Thanks for maintaining this great library! I'm running into an interesting issue porting my Json.NET code from .NET Framework to .NET Core.

Steps to reproduce

        [Test]
        public void TestMaxDepth()
        {
                        // With a value of 150, this stackoverflows when run in .NET Core and passes when run in .NET Framework.
                        // Even much higher values (e. g. 500) pass on .NET Framework without incident.
            const int MaxDepth = 150;

            var deeplyNested = new Nested();
            var inner = deeplyNested;
            for (var i = 0; i < MaxDepth + 1; ++i)
            {
                inner.Inner = new Nested();
                inner = inner.Inner;
            }

            var serialized = JsonConvert.SerializeObject(deeplyNested);

            Assert.Throws<JsonReaderException>(() => JsonConvert.DeserializeObject<Nested>(serialized, new JsonSerializerSettings { MaxDepth = MaxDepth }));
        }

Expected behavior

Setting a max depth setting that is much less than the max stack should prevent stackoverflow when deserializing. Behavior should be comparable between .NET Framework and .NET Core.

Actual behavior

.NET Framework behaves as expected but when running against .NET Core (target framework netcoreapp3.1) stack overflows very quickly.

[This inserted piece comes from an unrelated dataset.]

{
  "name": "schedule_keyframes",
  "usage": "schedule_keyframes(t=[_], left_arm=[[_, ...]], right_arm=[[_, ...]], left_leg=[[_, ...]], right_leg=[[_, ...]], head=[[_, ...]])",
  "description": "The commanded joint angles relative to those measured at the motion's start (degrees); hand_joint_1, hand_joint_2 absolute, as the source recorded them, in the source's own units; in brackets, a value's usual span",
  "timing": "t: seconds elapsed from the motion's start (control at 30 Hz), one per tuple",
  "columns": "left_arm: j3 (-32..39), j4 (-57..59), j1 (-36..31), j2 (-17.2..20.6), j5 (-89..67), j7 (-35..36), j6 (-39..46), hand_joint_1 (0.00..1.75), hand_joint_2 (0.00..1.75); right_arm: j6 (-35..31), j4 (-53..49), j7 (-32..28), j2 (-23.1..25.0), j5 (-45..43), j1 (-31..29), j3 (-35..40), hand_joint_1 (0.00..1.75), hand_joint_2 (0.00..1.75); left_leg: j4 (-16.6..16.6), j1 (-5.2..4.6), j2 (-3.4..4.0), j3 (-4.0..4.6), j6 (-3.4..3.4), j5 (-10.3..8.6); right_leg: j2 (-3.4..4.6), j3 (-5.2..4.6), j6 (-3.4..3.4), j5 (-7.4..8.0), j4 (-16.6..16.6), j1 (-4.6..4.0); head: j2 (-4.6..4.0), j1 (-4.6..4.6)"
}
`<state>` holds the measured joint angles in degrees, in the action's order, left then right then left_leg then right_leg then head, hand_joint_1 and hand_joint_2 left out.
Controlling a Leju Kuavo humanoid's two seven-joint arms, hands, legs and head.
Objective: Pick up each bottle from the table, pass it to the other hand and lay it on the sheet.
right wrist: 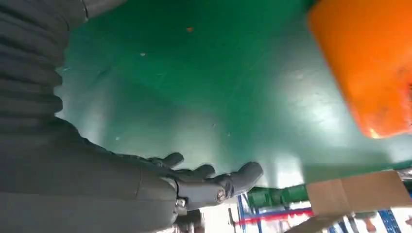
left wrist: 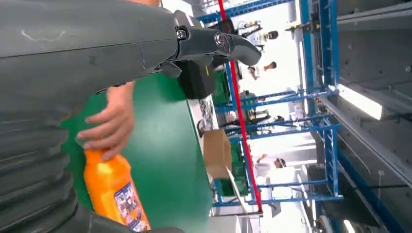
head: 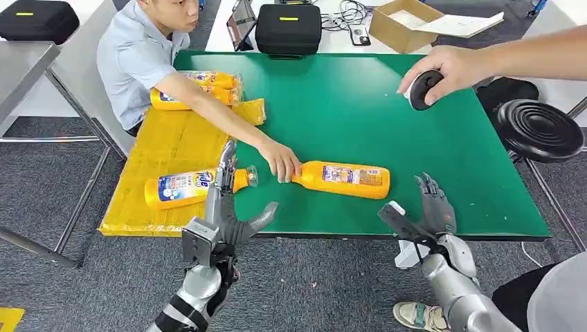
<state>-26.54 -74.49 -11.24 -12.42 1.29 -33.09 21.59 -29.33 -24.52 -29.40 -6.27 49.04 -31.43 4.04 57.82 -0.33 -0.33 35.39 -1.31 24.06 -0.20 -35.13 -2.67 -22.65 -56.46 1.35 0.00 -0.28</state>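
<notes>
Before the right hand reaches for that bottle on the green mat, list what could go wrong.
1. A person's hand grips the neck of the orange bottle; reaching now could strike it.
2. The bottle lies on its side on the green mat, so it may roll away from the open right hand.
3. The left hand hangs over the bottle on the yellow sheet and could knock it.

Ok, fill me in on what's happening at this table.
A seated person's hand holds the cap end of an orange bottle lying on the green table. Both robot hands, left and right, hover open near the front edge, holding nothing. Three bottles already lie on the yellow sheet. Another person's hand holds a dark round object over the table's far right.
</notes>
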Motion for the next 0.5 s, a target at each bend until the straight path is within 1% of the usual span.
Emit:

When examining in the debugger, it seems like the stack overflow occurs AFTER the max depth trigger is hit and not during the recursion down to that depth (perhaps when constructing the exception?).

This is concerning for us because we use MaxDepth to protect from application crashes due to stack overflow. While 150 may seem like plenty of depth, I've seen it fail with even lower depth values in more complex scenarios with things like custom JsonConverters adding to the stack (not to mention whatever initial depth the serialization occurs at).

JamesNK commented 3 years ago

It works fine on my desktop, but fails on CI build. I'm guessing something about .NET Core in low resource environments decreases the available stack size, and makes a stack overflow easier.

boydc2014 commented 1 year ago

We met the same issue, is there any thing we can do to avoid this exception?